Beefy Boxes and Bandwidth Generously Provided by pair Networks
P is for Practical
 
PerlMonks  

Searching Array To Hold RegEx Stack Is Order Dependant

by ~~David~~ (Hermit)
on Nov 21, 2008 at 20:16 UTC ( [id://725221]=perlquestion: print w/replies, xml ) Need Help??

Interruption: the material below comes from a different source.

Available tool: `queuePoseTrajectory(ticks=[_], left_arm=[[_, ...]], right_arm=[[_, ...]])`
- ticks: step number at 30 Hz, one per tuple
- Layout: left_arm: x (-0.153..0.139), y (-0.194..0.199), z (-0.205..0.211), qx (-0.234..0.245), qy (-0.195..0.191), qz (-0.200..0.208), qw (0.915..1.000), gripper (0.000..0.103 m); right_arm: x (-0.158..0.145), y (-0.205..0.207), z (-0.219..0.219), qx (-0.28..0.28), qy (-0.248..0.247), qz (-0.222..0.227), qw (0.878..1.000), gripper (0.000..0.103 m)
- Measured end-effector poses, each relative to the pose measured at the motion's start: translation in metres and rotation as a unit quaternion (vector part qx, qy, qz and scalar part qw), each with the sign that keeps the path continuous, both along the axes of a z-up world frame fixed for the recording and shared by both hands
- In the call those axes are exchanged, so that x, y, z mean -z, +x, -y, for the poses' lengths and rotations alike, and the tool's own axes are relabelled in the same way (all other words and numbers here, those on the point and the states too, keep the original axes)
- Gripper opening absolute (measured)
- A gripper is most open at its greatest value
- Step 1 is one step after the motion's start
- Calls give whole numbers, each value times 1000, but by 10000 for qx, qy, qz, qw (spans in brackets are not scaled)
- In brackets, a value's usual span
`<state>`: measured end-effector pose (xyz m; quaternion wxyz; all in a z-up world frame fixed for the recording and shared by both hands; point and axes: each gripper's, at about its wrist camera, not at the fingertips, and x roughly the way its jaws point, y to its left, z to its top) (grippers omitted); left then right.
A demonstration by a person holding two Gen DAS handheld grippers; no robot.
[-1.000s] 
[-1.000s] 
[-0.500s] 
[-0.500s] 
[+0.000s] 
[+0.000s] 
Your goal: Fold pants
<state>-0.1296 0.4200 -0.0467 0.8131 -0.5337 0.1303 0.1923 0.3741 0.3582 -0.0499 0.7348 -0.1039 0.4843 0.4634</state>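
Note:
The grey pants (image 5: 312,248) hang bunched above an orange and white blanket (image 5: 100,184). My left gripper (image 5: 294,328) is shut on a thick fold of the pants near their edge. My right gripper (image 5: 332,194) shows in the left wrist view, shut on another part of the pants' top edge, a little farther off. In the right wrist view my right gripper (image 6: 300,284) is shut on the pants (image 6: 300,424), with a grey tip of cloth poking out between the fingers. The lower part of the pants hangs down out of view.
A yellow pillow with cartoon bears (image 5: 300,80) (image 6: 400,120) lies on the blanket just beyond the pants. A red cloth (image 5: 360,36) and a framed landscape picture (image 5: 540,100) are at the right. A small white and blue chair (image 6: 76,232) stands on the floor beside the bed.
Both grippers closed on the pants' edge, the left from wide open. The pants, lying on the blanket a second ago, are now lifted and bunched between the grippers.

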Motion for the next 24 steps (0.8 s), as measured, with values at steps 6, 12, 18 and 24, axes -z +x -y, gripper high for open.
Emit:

~~David~~ has asked for the wisdom of the Perl Monks concerning the following question:

I have to search many files that can be upwards of 1M lines. I need to find about 10 fields through the entire file store their value in a hash.
The method I am using works fine, but I think it is very fragile. If anything would be out of order, my method fails.
What I have done is this:
Store my fields in an array in the order I am guessing they appear
my %SEARCH_FIELDS = ( '1.X' => [qw!RESULT_T LOTID DEVICEID SETUPID STEPID OMARK D +IEPITCH WAFERID SLOTID CENTER DEFECTS!], '1.8' => [qw!LOTID WAFERID RESULT_T CENTER SLOTID DEFECTS D +EVICEID DIEPITCH OMARK SETUPID STEPID!], );
I store my regex in a hash for searching:
my %KLARF_REGEXP = ( '1.X' => { 'LOTID' => qr/LotID "(.+)";/i, 'DEVICEID' => qr/DeviceID "(\w+)";/i, 'STEPID' => qr/StepID "(.+)";/i, 'SLOTID' => qr/Slot (\d+);/i, 'DEFECTS' => qr/DefectList/i, 'RESULT_T' => qr/ResultTimestamp (.+);/i, 'WAFERID' => qr/WaferID "(.+)";/i, 'SETUPID' => qr/SetupID (.+);/i, 'OMARK' => qr/OrientationMarkLocation (.+);/i, 'DIEPITCH' => qr/DiePitch (.+);/i, 'CENTER' => qr/SampleCenterLocation (.+);/i, }, '1.8' => { 'LOTID' => qr/LotRecord "(.+)"/i, 'DEVICEID' => qr/DeviceID 1 \{"(\w+)"\}/i, 'STEPID' => qr/StepID 1 \{"(.+)"\}/i, 'SLOTID' => qr/Field SlotNumber 1 \{(\d+)\}/i, 'DEFECTS' => qr/DefectList/i, 'WAFERID' => qr/WaferRecord "(.+)"/i, 'RESULT_T' => qr/Field ResultTimestamp \d \{(.+)\ +}/i, 'SETUPID' => qr/Field RecipeID 3 \{(.+)\}/i, 'OMARK' => qr/Field OrientationMarkLocation 1 +\{(.+)\}/i, 'DIEPITCH' => qr/Field DiePitch \d \{(.+)\}/i, 'CENTER' => qr/Field SampleCenterLocation \d \{ +(.+)\}/i, }, );
I then shift off the current $search_field and run until I successfully have a match. Upon a successful match, I shift off the next value.
while ( <FILE> ){ if ( $_ =~ $KLARF_REGEXP{$KLARF_VERSION}{$current_state} ){ $summary->{$current_state} = $1 if $1; LogMsg( "Found $current_state $summary->{$current_state}" ) if + $summary->{$current_state}; $current_state = shift @{$SEARCH_FIELDS{$KLARF_VERSION}}; } }
Is there another better faster stronger way to do what I am doing and not have to hard code the search order? I thought about iterating every line over every possibe regex, but I don't know if that is the best method. The machine that runs this process is already heavily utilized, so I am looking for a memory / processor efficient way to do this.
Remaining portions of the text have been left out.